Why my fitness tracker had to go
What had once been an inspiration to train harder had become a kettle ball chained to Michael Donaldson’s wrist. So he’s given it up.
Early in our love affair we were tight. Always touching. Hearts beating as one. We slept together every night. In the morning the question would be: how did you sleep?
It was wonderful . . . intense . . . until it wasn’t. The first sign of stress was the sleeping arrangement.
It was two things: I couldn’t bear to have you touching me any longer and your reports on how well I slept started to bug me. Were you telling the truth? Was I really not getting enough deep sleep? How much REM sleep does a man need? I didn’t trust your reports. And when trust is gone – well, that’s the end right?
But we still went out during the day, walking, biking, to the gym.
Before I stretch this metaphor to breaking point, you’ve probably worked out I’m talking about my fitness tracker, a relationship that hit the wall faster than a hungry cyclist.
At first, I loved knowing how much energy I used up – how many calories in particular. At 55 and conscious of my weight, I figured paying more attention to details would help; that increasing my ‘‘intensity minutes’’ and counting my steps would keep me honest. Instead of thinking I’d worked hard at the gym, I’d know for sure.
I’m the first to admit I can get obsessive. When I bought my Garmin Vivosmart 3 I got deeply obsessed. The watch defined my day’s success. Enough intensity minutes, enough calories, enough steps and I was happy.
I loved the challenge of doing more, beating my previous week’s efforts. Seeing my resting heartrate come down. Seeing my steps go up. I linked it
to Myfitnesspal to track calories consumed.

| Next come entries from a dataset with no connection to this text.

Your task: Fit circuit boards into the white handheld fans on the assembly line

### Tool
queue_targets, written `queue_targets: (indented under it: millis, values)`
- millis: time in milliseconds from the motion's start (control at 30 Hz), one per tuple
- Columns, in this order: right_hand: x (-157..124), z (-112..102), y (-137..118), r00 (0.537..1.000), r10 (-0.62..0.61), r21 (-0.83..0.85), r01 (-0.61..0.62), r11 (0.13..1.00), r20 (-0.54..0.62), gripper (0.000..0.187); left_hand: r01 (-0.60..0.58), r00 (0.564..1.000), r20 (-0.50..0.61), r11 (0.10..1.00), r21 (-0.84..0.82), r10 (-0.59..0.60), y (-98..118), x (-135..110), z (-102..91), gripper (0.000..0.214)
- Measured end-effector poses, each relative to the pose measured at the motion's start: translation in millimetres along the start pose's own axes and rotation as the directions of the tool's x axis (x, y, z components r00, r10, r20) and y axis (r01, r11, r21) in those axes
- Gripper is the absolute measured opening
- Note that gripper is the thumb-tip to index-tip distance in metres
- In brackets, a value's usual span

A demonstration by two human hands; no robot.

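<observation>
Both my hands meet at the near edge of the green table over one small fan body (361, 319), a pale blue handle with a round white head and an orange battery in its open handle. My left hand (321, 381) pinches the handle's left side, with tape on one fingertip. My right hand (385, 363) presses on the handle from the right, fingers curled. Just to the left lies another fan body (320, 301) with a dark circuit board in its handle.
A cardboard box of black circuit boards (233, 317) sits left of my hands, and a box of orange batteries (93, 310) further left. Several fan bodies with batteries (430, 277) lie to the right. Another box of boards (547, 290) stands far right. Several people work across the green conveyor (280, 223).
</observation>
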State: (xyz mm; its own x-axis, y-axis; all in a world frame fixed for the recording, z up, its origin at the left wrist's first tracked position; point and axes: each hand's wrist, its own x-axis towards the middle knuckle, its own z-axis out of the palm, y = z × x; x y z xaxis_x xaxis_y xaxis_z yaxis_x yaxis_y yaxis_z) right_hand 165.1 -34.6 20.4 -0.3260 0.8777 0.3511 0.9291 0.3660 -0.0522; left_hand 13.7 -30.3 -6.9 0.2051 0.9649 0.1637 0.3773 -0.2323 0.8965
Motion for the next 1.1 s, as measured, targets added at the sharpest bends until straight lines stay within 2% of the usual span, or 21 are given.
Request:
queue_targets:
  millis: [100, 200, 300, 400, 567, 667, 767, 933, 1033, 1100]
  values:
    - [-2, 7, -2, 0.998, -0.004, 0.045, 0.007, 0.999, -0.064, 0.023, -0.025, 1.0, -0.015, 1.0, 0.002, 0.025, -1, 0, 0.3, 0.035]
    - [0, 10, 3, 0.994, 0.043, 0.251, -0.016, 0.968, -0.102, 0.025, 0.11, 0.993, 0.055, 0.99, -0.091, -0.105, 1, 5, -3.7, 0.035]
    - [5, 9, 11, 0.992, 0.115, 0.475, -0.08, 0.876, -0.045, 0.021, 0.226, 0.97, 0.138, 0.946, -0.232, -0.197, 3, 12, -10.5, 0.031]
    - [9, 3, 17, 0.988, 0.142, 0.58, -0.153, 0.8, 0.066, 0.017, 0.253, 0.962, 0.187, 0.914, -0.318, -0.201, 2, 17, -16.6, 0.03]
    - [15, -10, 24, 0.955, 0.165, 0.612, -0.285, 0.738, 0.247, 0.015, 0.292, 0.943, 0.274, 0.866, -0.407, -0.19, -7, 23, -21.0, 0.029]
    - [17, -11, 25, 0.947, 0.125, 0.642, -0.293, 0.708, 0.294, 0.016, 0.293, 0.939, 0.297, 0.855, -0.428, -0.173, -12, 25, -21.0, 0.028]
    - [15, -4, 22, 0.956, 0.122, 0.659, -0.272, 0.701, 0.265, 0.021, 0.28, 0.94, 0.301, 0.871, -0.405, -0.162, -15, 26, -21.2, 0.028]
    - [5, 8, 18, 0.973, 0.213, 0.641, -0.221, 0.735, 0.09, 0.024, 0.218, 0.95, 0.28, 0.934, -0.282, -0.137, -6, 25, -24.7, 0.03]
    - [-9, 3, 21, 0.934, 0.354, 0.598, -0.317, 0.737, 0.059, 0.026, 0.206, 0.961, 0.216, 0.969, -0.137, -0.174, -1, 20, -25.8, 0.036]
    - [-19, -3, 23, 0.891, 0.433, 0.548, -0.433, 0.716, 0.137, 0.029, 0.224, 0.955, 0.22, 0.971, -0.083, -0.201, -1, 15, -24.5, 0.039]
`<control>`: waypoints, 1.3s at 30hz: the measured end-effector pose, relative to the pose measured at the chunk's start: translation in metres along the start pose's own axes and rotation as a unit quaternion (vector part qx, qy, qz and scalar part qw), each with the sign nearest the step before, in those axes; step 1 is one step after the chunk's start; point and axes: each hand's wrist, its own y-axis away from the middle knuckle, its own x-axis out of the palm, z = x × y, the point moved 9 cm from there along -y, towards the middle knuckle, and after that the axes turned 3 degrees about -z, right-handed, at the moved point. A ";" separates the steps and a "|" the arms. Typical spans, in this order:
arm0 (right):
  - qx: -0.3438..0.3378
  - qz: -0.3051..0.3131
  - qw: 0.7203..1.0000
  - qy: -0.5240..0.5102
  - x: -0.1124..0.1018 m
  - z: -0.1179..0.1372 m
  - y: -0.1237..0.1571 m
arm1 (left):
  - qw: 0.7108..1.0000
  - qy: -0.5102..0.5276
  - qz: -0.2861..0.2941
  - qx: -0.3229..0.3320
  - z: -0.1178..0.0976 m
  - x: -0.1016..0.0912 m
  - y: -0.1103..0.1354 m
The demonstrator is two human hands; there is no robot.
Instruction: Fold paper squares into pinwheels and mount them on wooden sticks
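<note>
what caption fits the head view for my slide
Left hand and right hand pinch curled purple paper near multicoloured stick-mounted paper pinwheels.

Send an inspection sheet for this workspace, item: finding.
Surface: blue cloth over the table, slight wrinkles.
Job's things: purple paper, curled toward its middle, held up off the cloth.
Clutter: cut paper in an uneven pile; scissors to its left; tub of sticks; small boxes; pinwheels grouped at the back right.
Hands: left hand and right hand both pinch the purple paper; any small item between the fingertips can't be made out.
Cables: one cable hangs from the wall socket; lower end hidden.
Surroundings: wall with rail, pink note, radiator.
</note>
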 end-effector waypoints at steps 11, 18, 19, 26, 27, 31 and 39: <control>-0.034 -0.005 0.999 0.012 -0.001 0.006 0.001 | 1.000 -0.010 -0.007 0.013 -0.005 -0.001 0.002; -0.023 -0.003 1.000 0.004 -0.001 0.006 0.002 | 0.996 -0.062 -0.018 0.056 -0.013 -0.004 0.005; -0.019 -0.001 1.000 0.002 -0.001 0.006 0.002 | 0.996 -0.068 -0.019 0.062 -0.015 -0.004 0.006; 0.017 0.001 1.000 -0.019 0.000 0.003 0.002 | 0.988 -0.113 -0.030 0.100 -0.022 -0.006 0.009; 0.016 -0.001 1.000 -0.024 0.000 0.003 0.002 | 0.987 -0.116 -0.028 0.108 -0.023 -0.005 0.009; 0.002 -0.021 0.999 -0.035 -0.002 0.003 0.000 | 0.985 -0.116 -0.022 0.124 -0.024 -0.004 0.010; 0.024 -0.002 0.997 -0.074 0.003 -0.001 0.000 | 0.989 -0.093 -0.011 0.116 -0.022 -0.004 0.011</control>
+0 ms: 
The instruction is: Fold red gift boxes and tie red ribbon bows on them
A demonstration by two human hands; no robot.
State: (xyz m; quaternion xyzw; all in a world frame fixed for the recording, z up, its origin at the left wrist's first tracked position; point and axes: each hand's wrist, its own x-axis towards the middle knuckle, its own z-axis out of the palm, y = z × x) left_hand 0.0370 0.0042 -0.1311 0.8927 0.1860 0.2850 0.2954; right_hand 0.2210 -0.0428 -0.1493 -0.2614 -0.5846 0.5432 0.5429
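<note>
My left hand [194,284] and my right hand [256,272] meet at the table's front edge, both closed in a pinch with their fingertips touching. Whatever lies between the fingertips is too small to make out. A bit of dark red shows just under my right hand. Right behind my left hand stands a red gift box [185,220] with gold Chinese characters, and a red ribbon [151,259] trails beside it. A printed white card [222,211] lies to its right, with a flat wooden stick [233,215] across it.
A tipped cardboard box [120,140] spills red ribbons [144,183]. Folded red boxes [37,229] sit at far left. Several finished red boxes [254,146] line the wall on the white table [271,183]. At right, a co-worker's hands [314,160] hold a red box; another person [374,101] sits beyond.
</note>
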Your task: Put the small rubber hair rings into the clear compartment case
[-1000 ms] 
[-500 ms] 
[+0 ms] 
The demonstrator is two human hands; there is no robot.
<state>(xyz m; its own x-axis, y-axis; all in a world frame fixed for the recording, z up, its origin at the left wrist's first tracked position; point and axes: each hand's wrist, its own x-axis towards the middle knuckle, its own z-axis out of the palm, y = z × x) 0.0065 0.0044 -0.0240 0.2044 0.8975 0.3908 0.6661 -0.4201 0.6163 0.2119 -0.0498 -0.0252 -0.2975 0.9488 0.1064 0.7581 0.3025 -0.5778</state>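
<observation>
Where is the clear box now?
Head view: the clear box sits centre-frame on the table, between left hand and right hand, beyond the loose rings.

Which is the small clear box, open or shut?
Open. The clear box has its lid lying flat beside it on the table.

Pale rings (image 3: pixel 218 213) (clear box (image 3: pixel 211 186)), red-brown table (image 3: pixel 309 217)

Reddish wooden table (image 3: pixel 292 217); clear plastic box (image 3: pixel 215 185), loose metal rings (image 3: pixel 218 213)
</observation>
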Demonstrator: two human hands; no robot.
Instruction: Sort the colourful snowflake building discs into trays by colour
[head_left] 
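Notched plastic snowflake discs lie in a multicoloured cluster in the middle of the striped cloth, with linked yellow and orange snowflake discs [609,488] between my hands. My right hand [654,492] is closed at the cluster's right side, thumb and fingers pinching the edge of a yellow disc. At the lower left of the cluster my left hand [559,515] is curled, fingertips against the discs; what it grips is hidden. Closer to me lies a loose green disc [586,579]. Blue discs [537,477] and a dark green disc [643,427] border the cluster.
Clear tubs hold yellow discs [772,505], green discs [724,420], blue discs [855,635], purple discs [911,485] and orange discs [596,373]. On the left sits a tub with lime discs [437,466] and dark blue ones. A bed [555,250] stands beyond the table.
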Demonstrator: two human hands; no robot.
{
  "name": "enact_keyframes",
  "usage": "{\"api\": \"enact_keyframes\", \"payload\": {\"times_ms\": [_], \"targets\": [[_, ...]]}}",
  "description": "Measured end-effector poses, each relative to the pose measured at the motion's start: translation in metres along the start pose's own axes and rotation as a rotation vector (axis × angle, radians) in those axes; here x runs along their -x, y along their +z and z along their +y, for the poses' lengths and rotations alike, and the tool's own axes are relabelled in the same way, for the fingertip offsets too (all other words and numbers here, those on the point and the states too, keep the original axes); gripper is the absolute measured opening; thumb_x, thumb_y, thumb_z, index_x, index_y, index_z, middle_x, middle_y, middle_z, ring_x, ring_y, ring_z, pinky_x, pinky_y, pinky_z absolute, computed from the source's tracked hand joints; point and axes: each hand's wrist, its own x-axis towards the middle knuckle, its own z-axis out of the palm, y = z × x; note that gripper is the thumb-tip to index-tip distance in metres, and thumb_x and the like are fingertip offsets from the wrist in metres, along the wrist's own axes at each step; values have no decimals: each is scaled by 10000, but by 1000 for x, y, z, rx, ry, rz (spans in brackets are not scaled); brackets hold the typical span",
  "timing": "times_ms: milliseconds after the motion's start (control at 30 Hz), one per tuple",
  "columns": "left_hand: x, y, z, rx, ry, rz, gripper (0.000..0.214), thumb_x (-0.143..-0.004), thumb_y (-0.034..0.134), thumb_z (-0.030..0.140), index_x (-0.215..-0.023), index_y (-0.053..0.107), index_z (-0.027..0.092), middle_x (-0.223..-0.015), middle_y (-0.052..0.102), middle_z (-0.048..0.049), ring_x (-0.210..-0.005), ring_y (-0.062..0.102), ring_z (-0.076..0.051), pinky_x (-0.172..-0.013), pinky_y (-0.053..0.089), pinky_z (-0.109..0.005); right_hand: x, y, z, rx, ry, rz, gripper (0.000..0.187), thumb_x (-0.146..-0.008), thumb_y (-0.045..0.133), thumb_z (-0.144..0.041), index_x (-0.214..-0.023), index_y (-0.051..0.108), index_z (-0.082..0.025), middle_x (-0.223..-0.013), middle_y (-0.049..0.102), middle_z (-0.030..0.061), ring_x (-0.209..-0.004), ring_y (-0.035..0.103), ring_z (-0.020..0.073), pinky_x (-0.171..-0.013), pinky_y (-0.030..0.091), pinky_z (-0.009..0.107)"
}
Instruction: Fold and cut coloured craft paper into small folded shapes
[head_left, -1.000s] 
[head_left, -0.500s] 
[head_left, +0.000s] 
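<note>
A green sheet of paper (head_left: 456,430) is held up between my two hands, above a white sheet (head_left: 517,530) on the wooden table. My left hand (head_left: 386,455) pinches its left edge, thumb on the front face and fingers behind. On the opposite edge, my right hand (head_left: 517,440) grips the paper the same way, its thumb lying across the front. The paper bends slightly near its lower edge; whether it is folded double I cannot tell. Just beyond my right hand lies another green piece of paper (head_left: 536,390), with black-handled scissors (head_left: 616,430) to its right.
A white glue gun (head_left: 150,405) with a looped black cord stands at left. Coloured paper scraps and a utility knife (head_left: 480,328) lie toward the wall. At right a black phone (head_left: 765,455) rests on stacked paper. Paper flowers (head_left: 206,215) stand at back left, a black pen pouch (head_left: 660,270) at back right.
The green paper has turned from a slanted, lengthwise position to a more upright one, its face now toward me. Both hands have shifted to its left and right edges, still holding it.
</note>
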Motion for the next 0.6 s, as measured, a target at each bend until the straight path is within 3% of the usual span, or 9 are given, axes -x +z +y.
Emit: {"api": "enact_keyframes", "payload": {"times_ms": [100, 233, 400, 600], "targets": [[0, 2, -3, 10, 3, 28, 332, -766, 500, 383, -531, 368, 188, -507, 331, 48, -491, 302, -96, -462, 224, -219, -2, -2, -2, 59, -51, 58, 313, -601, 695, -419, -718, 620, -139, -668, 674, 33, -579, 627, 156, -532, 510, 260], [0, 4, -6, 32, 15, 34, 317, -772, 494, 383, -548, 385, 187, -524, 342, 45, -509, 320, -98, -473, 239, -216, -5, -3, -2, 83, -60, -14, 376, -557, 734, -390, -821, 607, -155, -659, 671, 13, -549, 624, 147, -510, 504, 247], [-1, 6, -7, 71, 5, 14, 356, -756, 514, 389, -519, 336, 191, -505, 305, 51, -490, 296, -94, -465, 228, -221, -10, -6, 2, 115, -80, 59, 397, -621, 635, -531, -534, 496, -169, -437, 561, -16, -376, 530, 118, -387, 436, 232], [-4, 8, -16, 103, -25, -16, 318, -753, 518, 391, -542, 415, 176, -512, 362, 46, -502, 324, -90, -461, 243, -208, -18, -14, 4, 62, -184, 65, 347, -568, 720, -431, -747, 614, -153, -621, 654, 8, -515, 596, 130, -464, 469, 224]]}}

But then the watch started to let me down. In the gym, pedaling 100rpm on the bike, sweating up a storm and the watch tells me: ‘‘No, sorry, you’re not doing anything. You’re barely sitting up straight.’’ The heart-rate monitor on the bike recorded 150 beats per minute but the watch mockingly suggested 78bmp.
Soon enough I was Googling ‘‘garmin vivosmart inaccurate heart-rate’’ after one of those workouts where I was dead on my feet after 40 minutes of high-energy burn and the watch told me I’d been lying on the couch watching Game of Thrones.
I shook the watch, tightened the strap, loosened the strap, changed it from the left wrist to right and back. I repositioned it on my wrist – was the sensor correctly over the vein? – but to no avail.
One piece of advice was to hit ‘‘restore factory defaults’’. What the heck, I did, and for a while it seemed to work better. Then it didn’t.
Exercise was turning into a source of frustration. I desperately wanted this watch to recognise my efforts, to reward me by clocking up the data that proved how hard I’d worked.
I wanted validation, approval. When I didn’t get it, I got angry. What had once been an inspiration to train harder had become a kettle ball chained to my wrist. My gym life was a prison sentence of
frustration and disappointment.
One day, when the watch failed to respond to my elevated HR, I stopped exercising and went home like a spoiled child.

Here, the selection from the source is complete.